* [Dataset extract]

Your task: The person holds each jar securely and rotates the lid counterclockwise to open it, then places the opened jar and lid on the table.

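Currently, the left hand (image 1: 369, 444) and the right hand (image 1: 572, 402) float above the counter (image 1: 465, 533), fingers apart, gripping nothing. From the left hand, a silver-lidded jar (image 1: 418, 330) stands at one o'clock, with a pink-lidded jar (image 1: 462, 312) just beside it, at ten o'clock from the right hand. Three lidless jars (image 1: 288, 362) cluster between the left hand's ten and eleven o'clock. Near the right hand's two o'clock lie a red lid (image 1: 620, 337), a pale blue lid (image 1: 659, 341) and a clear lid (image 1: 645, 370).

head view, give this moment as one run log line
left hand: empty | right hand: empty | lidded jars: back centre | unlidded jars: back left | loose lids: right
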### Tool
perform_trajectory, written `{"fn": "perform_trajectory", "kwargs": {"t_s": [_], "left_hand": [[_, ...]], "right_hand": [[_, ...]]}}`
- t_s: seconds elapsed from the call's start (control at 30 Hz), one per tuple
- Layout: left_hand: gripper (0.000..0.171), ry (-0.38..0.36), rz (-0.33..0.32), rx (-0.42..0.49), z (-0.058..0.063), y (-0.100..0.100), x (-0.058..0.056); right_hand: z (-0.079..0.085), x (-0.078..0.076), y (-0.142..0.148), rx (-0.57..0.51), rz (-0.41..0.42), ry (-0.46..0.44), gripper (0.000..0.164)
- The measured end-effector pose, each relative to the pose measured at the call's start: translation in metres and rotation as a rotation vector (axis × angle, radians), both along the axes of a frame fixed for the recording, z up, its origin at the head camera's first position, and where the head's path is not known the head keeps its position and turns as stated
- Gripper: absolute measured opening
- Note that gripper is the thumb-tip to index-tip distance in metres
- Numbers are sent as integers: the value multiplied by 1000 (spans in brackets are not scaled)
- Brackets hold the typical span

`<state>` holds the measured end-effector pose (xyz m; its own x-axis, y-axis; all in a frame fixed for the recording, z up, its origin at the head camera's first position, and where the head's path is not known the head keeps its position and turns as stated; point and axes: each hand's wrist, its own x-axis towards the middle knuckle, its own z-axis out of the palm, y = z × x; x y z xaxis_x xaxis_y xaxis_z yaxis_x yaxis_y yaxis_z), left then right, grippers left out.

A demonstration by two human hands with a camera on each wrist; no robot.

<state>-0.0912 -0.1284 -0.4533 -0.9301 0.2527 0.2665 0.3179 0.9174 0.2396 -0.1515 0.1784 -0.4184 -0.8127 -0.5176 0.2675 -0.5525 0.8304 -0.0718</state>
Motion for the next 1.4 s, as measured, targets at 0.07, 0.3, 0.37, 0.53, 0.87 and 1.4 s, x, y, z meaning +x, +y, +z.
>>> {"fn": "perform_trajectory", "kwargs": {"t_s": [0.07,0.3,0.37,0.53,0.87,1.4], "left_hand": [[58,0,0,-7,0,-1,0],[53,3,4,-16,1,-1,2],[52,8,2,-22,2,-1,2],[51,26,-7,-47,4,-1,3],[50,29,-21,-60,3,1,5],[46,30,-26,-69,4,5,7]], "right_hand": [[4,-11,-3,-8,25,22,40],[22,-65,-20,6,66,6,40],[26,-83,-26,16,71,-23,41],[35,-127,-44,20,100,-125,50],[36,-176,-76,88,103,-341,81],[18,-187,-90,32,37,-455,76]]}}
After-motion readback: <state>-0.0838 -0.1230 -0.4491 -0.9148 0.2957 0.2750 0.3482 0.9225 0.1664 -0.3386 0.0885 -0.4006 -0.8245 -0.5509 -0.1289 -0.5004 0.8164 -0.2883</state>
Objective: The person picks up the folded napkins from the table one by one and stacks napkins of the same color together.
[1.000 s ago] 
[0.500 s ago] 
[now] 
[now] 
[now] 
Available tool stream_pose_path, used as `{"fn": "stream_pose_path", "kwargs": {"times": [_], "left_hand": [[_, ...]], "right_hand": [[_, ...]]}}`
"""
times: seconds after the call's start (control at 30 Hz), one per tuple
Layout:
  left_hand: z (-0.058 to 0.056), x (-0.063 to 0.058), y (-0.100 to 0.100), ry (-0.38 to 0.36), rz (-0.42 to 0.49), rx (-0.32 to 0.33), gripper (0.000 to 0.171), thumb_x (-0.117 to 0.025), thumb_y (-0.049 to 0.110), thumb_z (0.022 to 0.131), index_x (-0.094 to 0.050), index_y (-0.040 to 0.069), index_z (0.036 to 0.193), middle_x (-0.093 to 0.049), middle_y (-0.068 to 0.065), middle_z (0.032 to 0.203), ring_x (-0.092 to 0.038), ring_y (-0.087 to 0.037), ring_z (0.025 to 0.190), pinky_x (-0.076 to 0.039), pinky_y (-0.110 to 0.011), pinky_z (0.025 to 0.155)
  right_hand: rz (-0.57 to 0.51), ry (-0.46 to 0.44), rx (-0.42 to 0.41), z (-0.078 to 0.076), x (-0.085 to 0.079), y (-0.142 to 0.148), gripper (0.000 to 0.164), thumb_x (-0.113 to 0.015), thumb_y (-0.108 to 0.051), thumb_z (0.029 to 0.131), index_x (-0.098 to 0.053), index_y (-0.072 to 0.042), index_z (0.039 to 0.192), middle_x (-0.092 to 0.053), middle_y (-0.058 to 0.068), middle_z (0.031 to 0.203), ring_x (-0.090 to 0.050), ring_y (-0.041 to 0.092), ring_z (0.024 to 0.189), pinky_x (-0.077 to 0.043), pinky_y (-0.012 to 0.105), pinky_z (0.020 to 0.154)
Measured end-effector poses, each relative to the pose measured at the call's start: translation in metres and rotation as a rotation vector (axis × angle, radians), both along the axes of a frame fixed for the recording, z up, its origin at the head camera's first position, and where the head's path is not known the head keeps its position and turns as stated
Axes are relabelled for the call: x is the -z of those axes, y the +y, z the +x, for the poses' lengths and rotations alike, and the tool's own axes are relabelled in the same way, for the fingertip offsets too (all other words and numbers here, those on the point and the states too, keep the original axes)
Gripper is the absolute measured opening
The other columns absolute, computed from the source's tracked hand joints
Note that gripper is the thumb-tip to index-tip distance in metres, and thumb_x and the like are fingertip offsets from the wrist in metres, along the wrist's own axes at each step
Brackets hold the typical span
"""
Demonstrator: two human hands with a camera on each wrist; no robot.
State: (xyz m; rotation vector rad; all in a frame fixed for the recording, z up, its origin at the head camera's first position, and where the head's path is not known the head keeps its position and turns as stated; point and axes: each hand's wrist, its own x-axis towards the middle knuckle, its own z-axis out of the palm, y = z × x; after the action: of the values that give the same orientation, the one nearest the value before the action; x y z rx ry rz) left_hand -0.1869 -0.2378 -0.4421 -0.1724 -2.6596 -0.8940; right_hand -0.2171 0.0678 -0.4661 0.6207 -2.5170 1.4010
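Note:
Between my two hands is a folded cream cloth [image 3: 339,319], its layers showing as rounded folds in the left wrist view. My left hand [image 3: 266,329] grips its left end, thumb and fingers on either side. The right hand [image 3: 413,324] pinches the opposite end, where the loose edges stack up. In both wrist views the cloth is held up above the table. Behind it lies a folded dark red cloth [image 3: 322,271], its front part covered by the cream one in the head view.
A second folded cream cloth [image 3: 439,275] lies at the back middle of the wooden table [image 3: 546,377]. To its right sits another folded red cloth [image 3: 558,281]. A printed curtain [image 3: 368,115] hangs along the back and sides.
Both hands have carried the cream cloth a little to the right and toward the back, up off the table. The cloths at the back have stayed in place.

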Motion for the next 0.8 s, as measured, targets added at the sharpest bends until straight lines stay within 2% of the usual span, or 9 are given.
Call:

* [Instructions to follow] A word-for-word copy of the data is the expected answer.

* [Answer section]
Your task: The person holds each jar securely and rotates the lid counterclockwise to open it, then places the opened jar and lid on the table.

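Currently, the left hand (image 1: 369, 444) and the right hand (image 1: 572, 402) float above the counter (image 1: 465, 533), fingers apart, gripping nothing. From the left hand, a silver-lidded jar (image 1: 418, 330) stands at one o'clock, with a pink-lidded jar (image 1: 462, 312) just beside it, at ten o'clock from the right hand. Three lidless jars (image 1: 288, 362) cluster between the left hand's ten and eleven o'clock. Near the right hand's two o'clock lie a red lid (image 1: 620, 337), a pale blue lid (image 1: 659, 341) and a clear lid (image 1: 645, 370).

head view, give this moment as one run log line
left hand: empty | right hand: empty | lidded jars: back centre | unlidded jars: back left | loose lids: right
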### Tool
perform_trajectory, written `{"fn": "perform_trajectory", "kwargs": {"t_s": [_], "left_hand": [[_, ...]], "right_hand": [[_, ...]]}}`
- t_s: seconds elapsed from the call's start (control at 30 Hz), one per tuple
- Layout: left_hand: gripper (0.000..0.171), ry (-0.38..0.36), rz (-0.33..0.32), rx (-0.42..0.49), z (-0.058..0.063), y (-0.100..0.100), x (-0.058..0.056); right_hand: z (-0.079..0.085), x (-0.078..0.076), y (-0.142..0.148), rx (-0.57..0.51), rz (-0.41..0.42), ry (-0.46..0.44), gripper (0.000..0.164)
- The measured end-effector pose, each relative to the pose measured at the call's start: translation in metres and rotation as a rotation vector (axis × angle, radians), both along the axes of a frame fixed for the recording, z up, its origin at the head camera's first position, and where the head's path is not known the head keeps its position and turns as stated
- Gripper: absolute measured opening
- Note that gripper is the thumb-tip to index-tip distance in metres
- Numbers are sent as integers: the value multiplied by 1000 (spans in brackets are not scaled)
- Brackets hold the typical span

`<state>` holds the measured end-effector pose (xyz m; its own x-axis, y-axis; all in a frame fixed for the recording, z up, its origin at the head camera's first position, and where the head's path is not known the head keeps its position and turns as stated; point and axes: each hand's wrist, its own x-axis towards the middle knuckle, its own z-axis out of the palm, y = z × x; x y z xaxis_x xaxis_y xaxis_z yaxis_x yaxis_y yaxis_z), left then right, grippers left out.

A demonstration by two human hands with a camera on each wrist; no robot.

<state>-0.0912 -0.1284 -0.4533 -0.9301 0.2527 0.2665 0.3179 0.9174 0.2396 -0.1515 0.1784 -0.4184 -0.8127 -0.5176 0.2675 -0.5525 0.8304 -0.0718</state>
Motion for the next 1.4 s, as measured, targets at 0.07, 0.3, 0.37, 0.53, 0.87 and 1.4 s, x, y, z meaning +x, +y, +z.
>>> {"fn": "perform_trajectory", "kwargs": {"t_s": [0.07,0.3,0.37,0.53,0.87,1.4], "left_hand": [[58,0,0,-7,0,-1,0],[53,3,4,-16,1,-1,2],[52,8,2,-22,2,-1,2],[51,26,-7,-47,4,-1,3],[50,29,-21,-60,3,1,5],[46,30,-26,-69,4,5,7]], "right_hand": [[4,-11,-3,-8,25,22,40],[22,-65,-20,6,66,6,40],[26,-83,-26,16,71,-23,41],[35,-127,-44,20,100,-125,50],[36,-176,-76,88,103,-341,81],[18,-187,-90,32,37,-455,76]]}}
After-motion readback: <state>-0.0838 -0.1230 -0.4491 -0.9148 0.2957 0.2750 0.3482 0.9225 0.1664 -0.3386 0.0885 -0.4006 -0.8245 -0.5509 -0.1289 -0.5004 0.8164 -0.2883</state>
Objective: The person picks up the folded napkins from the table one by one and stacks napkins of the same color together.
[1.000 s ago] 
[0.500 s ago] 
[now] 
[now] 
[now] 
Available tool stream_pose_path, used as `{"fn": "stream_pose_path", "kwargs": {"times": [_], "left_hand": [[_, ...]], "right_hand": [[_, ...]]}}`
"""
times: seconds after the call's start (control at 30 Hz), one per tuple
Layout:
  left_hand: z (-0.058 to 0.056), x (-0.063 to 0.058), y (-0.100 to 0.100), ry (-0.38 to 0.36), rz (-0.42 to 0.49), rx (-0.32 to 0.33), gripper (0.000 to 0.171), thumb_x (-0.117 to 0.025), thumb_y (-0.049 to 0.110), thumb_z (0.022 to 0.131), index_x (-0.094 to 0.050), index_y (-0.040 to 0.069), index_z (0.036 to 0.193), middle_x (-0.093 to 0.049), middle_y (-0.068 to 0.065), middle_z (0.032 to 0.203), ring_x (-0.092 to 0.038), ring_y (-0.087 to 0.037), ring_z (0.025 to 0.190), pinky_x (-0.076 to 0.039), pinky_y (-0.110 to 0.011), pinky_z (0.025 to 0.155)
  right_hand: rz (-0.57 to 0.51), ry (-0.46 to 0.44), rx (-0.42 to 0.41), z (-0.078 to 0.076), x (-0.085 to 0.079), y (-0.142 to 0.148), gripper (0.000 to 0.164), thumb_x (-0.113 to 0.015), thumb_y (-0.108 to 0.051), thumb_z (0.029 to 0.131), index_x (-0.098 to 0.053), index_y (-0.072 to 0.042), index_z (0.039 to 0.192), middle_x (-0.092 to 0.053), middle_y (-0.058 to 0.068), middle_z (0.031 to 0.203), ring_x (-0.090 to 0.050), ring_y (-0.041 to 0.092), ring_z (0.024 to 0.189), pinky_x (-0.077 to 0.043), pinky_y (-0.012 to 0.105), pinky_z (0.020 to 0.154)
Measured end-effector poses, each relative to the pose measured at the call's start: translation in metres and rotation as a rotation vector (axis × angle, radians), both along the axes of a frame fixed for the recording, z up, its origin at the head camera's first position, and where the head's path is not known the head keeps its position and turns as stated
Axes are relabelled for the call: x is the -z of those axes, y the +y, z the +x, for the poses' lengths and rotations alike, and the tool's own axes are relabelled in the same way, for the fingertip offsets too (all other words and numbers here, those on the point and the states too, keep the original axes)
Gripper is the absolute measured opening
The other columns absolute, computed from the source's tracked hand joints
Note that gripper is the thumb-tip to index-tip distance in metres, and thumb_x and the like are fingertip offsets from the wrist in metres, along the wrist's own axes at each step
Brackets hold the typical span
"""
Demonstrator: two human hands with a camera on each wrist; no robot.
State: (xyz m; rotation vector rad; all in a frame fixed for the recording, z up, its origin at the head camera's first position, and where the head's path is not known the head keeps its position and turns as stated; point and axes: each hand's wrist, its own x-axis towards the middle knuckle, its own z-axis out of the palm, y = z × x; after the action: of the values that give the same orientation, the one nearest the value before the action; x y z rx ry rz) left_hand -0.1869 -0.2378 -0.4421 -0.1724 -2.6596 -0.8940; right_hand -0.2171 0.0678 -0.4661 0.6207 -2.5170 1.4010
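Note:
Between my two hands is a folded cream cloth [image 3: 339,319], its layers showing as rounded folds in the left wrist view. My left hand [image 3: 266,329] grips its left end, thumb and fingers on either side. The right hand [image 3: 413,324] pinches the opposite end, where the loose edges stack up. In both wrist views the cloth is held up above the table. Behind it lies a folded dark red cloth [image 3: 322,271], its front part covered by the cream one in the head view.
A second folded cream cloth [image 3: 439,275] lies at the back middle of the wooden table [image 3: 546,377]. To its right sits another folded red cloth [image 3: 558,281]. A printed curtain [image 3: 368,115] hangs along the back and sides.
Both hands have carried the cream cloth a little to the right and toward the back, up off the table. The cloths at the back have stayed in place.
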
Motion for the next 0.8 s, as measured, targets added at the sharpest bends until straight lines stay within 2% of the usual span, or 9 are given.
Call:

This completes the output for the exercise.